Work to complete.
Would you restate the full listing word for word and omit its pictures?

Dataset section.
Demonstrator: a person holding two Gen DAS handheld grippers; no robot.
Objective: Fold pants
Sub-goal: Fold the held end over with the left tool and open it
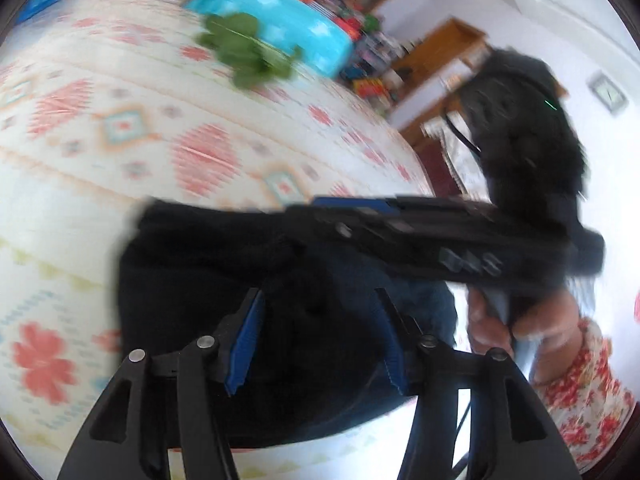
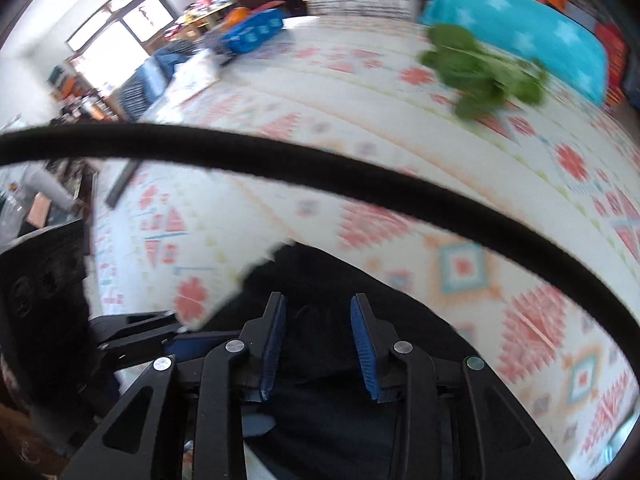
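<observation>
Dark navy pants [image 1: 224, 280] lie bunched on a patterned bedspread [image 1: 120, 128]. My left gripper [image 1: 318, 300] is open, its blue-padded fingers spread over the pants with dark cloth between them. The right gripper's body [image 1: 440, 236] crosses the left wrist view above the pants, held by a hand [image 1: 496, 320]. In the right wrist view the pants [image 2: 332, 280] lie under my right gripper [image 2: 318, 304], which is open with its jaws apart above the fabric. Both views are motion blurred.
A green plush toy [image 1: 248, 52] and a turquoise pillow [image 1: 272, 16] lie at the far side of the bed. A black cable [image 2: 320, 172] arcs across the right wrist view. A blue box [image 2: 252, 34] and cluttered shelves stand beyond the bed. The person's floral clothing [image 1: 580, 392] is at right.
</observation>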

Reply.
Demonstrator: a person holding two Gen DAS handheld grippers; no robot.
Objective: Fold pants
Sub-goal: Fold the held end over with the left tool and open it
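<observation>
Dark navy pants [image 1: 224, 280] lie bunched on a patterned bedspread [image 1: 120, 128]. My left gripper [image 1: 318, 300] is open, its blue-padded fingers spread over the pants with dark cloth between them. The right gripper's body [image 1: 440, 236] crosses the left wrist view above the pants, held by a hand [image 1: 496, 320]. In the right wrist view the pants [image 2: 332, 280] lie under my right gripper [image 2: 318, 304], which is open with its jaws apart above the fabric. Both views are motion blurred.
A green plush toy [image 1: 248, 52] and a turquoise pillow [image 1: 272, 16] lie at the far side of the bed. A black cable [image 2: 320, 172] arcs across the right wrist view. A blue box [image 2: 252, 34] and cluttered shelves stand beyond the bed. The person's floral clothing [image 1: 580, 392] is at right.
</observation>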

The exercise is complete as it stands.